§ **RECORDED INFORMATION**
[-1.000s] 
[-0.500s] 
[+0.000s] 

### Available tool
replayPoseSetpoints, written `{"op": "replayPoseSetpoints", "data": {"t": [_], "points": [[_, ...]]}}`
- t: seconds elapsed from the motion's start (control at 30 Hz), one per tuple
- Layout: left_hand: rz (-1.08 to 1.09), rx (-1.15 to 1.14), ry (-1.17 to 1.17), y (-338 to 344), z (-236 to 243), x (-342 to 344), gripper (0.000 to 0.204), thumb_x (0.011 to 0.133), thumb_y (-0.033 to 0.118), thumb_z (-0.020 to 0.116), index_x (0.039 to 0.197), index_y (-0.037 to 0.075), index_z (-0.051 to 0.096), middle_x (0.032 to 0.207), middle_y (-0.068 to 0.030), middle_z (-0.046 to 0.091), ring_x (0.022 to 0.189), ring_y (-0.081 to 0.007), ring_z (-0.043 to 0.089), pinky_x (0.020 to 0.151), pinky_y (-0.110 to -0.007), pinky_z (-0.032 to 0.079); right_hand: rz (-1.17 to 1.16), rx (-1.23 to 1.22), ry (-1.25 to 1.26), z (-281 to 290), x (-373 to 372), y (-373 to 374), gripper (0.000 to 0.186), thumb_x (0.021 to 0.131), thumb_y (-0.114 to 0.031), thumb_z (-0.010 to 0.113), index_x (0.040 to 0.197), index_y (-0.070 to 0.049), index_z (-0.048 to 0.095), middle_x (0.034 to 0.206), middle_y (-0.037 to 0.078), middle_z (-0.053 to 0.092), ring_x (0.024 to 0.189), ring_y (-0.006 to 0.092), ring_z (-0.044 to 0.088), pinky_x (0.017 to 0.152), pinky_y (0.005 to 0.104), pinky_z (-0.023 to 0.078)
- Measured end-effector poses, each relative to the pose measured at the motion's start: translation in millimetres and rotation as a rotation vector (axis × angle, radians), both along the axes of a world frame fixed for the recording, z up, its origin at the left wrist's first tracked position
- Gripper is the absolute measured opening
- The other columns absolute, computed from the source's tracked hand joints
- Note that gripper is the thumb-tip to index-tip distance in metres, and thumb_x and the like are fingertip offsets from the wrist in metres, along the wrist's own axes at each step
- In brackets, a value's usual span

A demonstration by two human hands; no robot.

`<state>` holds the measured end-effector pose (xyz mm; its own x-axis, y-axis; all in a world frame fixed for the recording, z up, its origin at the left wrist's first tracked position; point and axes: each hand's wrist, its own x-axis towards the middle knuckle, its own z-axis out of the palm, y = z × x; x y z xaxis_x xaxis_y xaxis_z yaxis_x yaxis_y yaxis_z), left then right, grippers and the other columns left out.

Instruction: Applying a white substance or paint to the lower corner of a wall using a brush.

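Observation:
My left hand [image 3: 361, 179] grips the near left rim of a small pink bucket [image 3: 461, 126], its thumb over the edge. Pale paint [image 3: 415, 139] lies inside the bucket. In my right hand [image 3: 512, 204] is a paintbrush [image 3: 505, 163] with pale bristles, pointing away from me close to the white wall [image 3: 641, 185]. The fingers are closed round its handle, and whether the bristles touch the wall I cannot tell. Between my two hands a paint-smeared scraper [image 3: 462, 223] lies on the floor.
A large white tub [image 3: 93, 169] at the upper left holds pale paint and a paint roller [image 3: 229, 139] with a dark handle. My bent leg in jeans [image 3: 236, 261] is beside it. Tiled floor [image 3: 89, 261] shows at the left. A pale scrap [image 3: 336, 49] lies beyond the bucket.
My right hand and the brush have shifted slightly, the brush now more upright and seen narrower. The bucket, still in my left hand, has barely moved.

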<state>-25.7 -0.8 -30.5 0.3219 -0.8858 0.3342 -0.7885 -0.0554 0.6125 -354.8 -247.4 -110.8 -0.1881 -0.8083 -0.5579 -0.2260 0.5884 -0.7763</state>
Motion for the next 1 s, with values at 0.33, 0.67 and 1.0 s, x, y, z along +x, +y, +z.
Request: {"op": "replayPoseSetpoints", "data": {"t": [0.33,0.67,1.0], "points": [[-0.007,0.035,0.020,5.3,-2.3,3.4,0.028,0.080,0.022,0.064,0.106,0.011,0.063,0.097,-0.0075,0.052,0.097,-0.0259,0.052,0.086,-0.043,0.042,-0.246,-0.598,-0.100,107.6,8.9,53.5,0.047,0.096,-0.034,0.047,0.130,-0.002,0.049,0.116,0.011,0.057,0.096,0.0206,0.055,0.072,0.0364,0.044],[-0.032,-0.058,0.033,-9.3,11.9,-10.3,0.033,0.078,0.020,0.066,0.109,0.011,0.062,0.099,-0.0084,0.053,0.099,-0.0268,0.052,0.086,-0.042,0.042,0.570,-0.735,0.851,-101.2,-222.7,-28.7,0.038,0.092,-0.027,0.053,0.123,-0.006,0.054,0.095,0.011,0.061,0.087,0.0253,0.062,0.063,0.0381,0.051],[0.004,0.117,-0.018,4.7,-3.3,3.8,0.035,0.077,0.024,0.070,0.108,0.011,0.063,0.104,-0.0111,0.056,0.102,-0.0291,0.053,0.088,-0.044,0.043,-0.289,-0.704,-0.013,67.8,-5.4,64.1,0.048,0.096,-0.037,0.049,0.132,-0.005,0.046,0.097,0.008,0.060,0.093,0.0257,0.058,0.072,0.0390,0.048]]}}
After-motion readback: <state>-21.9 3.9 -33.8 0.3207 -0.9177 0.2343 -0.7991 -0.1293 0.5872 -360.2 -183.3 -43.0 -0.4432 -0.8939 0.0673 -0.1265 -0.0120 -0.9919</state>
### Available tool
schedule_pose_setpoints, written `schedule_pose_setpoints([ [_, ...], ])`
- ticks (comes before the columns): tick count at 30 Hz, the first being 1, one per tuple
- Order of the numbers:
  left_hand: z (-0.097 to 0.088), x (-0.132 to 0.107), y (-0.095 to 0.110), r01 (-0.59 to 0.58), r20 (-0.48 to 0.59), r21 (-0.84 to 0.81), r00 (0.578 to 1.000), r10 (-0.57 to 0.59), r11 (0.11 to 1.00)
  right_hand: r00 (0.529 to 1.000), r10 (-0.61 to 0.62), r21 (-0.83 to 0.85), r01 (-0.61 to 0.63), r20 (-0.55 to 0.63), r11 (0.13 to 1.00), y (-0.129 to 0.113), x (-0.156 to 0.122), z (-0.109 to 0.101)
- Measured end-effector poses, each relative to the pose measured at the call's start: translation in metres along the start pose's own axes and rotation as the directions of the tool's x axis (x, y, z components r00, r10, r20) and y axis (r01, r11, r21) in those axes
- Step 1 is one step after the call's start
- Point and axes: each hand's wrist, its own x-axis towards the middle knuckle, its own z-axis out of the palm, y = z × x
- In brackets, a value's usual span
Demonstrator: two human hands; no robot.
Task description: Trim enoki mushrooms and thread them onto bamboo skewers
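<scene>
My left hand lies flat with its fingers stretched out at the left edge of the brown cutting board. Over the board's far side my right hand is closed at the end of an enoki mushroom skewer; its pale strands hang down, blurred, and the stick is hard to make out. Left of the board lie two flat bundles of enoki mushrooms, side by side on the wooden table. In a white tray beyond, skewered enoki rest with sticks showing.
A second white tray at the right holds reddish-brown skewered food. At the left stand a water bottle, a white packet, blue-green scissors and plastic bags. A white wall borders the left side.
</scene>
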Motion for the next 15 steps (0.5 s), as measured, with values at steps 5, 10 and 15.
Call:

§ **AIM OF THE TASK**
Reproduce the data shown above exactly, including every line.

§ **EXERCISE SOLUTION**
[-1.000s] 
[-0.500s] 
[+0.000s] 

### Available tool
replayPoseSetpoints, written `{"op": "replayPoseSetpoints", "data": {"t": [_], "points": [[_, ...]]}}`
- t: seconds elapsed from the motion's start (control at 30 Hz), one per tuple
- Layout: left_hand: rz (-1.08 to 1.09), rx (-1.15 to 1.14), ry (-1.17 to 1.17), y (-338 to 344), z (-236 to 243), x (-342 to 344), gripper (0.000 to 0.204), thumb_x (0.011 to 0.133), thumb_y (-0.033 to 0.118), thumb_z (-0.020 to 0.116), index_x (0.039 to 0.197), index_y (-0.037 to 0.075), index_z (-0.051 to 0.096), middle_x (0.032 to 0.207), middle_y (-0.068 to 0.030), middle_z (-0.046 to 0.091), ring_x (0.022 to 0.189), ring_y (-0.081 to 0.007), ring_z (-0.043 to 0.089), pinky_x (0.020 to 0.151), pinky_y (-0.110 to -0.007), pinky_z (-0.032 to 0.079); right_hand: rz (-1.17 to 1.16), rx (-1.23 to 1.22), ry (-1.25 to 1.26), z (-281 to 290), x (-373 to 372), y (-373 to 374), gripper (0.000 to 0.186), thumb_x (0.021 to 0.131), thumb_y (-0.114 to 0.031), thumb_z (-0.010 to 0.113), index_x (0.040 to 0.197), index_y (-0.070 to 0.049), index_z (-0.048 to 0.095), middle_x (0.034 to 0.206), middle_y (-0.037 to 0.078), middle_z (-0.053 to 0.092), ring_x (0.024 to 0.189), ring_y (-0.006 to 0.092), ring_z (-0.044 to 0.088), pinky_x (0.017 to 0.152), pinky_y (0.005 to 0.104), pinky_z (-0.023 to 0.078)
- Measured end-effector poses, each relative to the pose measured at the motion's start: translation in millimetres and rotation as a rotation vector (axis × angle, radians), both along the axes of a world frame fixed for the recording, z up, its origin at the left wrist's first tracked position
- Gripper is the absolute measured opening
- The other columns absolute, computed from the source's tracked hand joints
- Note that gripper is the thumb-tip to index-tip distance in metres, and thumb_x and the like are fingertip offsets from the wrist in metres, along the wrist's own axes at each step
- In brackets, a value's usual span

A demonstration by two human hands; no robot.

`<state>` holds the measured end-effector pose (xyz mm; its own x-axis, y-axis; all in a world frame fixed for the recording, z up, its origin at the left wrist's first tracked position; point and axes: each hand's wrist, its own x-axis towards the middle knuckle, its own z-axis out of the palm, y = z × x; x y z xaxis_x xaxis_y xaxis_z yaxis_x yaxis_y yaxis_z), left then right, grippers and the other columns left out.

Instruction: Applying a white substance or paint to the lower corner of a wall using a brush.

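Observation:
My left hand [image 3: 361, 179] grips the near left rim of a small pink bucket [image 3: 461, 126], its thumb over the edge. Pale paint [image 3: 415, 139] lies inside the bucket. In my right hand [image 3: 512, 204] is a paintbrush [image 3: 505, 163] with pale bristles, pointing away from me close to the white wall [image 3: 641, 185]. The fingers are closed round its handle, and whether the bristles touch the wall I cannot tell. Between my two hands a paint-smeared scraper [image 3: 462, 223] lies on the floor.
A large white tub [image 3: 93, 169] at the upper left holds pale paint and a paint roller [image 3: 229, 139] with a dark handle. My bent leg in jeans [image 3: 236, 261] is beside it. Tiled floor [image 3: 89, 261] shows at the left. A pale scrap [image 3: 336, 49] lies beyond the bucket.
My right hand and the brush have shifted slightly, the brush now more upright and seen narrower. The bucket, still in my left hand, has barely moved.
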
<state>-25.7 -0.8 -30.5 0.3219 -0.8858 0.3342 -0.7885 -0.0554 0.6125 -354.8 -247.4 -110.8 -0.1881 -0.8083 -0.5579 -0.2260 0.5884 -0.7763</state>
Motion for the next 1 s, with values at 0.33, 0.67 and 1.0 s, x, y, z along +x, +y, +z.
Request: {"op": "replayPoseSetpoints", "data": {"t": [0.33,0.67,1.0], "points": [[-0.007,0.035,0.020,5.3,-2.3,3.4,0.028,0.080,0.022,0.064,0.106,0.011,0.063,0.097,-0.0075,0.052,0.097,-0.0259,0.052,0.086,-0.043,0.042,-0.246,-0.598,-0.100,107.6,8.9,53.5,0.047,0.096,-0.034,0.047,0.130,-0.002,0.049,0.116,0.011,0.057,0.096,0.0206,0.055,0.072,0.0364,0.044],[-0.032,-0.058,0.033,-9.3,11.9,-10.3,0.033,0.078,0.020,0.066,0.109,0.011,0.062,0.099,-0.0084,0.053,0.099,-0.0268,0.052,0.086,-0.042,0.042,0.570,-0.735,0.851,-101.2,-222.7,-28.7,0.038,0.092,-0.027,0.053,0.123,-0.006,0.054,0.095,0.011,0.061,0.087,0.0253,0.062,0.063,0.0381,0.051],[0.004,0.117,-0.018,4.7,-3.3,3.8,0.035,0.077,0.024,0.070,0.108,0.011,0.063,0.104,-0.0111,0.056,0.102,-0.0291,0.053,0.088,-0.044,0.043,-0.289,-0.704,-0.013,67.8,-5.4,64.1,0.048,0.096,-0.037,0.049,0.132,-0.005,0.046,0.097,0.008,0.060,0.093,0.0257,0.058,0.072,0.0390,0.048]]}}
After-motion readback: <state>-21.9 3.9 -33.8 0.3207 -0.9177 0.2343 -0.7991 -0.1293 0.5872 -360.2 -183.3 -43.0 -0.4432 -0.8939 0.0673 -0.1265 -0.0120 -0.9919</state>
### Available tool
schedule_pose_setpoints, written `schedule_pose_setpoints([ [_, ...], ])`
- ticks (comes before the columns): tick count at 30 Hz, the first being 1, one per tuple
- Order of the numbers:
  left_hand: z (-0.097 to 0.088), x (-0.132 to 0.107), y (-0.095 to 0.110), r01 (-0.59 to 0.58), r20 (-0.48 to 0.59), r21 (-0.84 to 0.81), r00 (0.578 to 1.000), r10 (-0.57 to 0.59), r11 (0.11 to 1.00)
  right_hand: r00 (0.529 to 1.000), r10 (-0.61 to 0.62), r21 (-0.83 to 0.85), r01 (-0.61 to 0.63), r20 (-0.55 to 0.63), r11 (0.13 to 1.00), y (-0.129 to 0.113), x (-0.156 to 0.122), z (-0.109 to 0.101)
- Measured end-effector poses, each relative to the pose measured at the call's start: translation in metres along the start pose's own axes and rotation as the directions of the tool's x axis (x, y, z components r00, r10, r20) and y axis (r01, r11, r21) in those axes
- Step 1 is one step after the call's start
- Point and axes: each hand's wrist, its own x-axis towards the middle knuckle, its own z-axis out of the palm, y = z × x
- In brackets, a value's usual span
Demonstrator: two human hands; no robot.
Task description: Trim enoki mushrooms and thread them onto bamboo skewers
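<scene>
My left hand lies flat with its fingers stretched out at the left edge of the brown cutting board. Over the board's far side my right hand is closed at the end of an enoki mushroom skewer; its pale strands hang down, blurred, and the stick is hard to make out. Left of the board lie two flat bundles of enoki mushrooms, side by side on the wooden table. In a white tray beyond, skewered enoki rest with sticks showing.
A second white tray at the right holds reddish-brown skewered food. At the left stand a water bottle, a white packet, blue-green scissors and plastic bags. A white wall borders the left side.
</scene>
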Motion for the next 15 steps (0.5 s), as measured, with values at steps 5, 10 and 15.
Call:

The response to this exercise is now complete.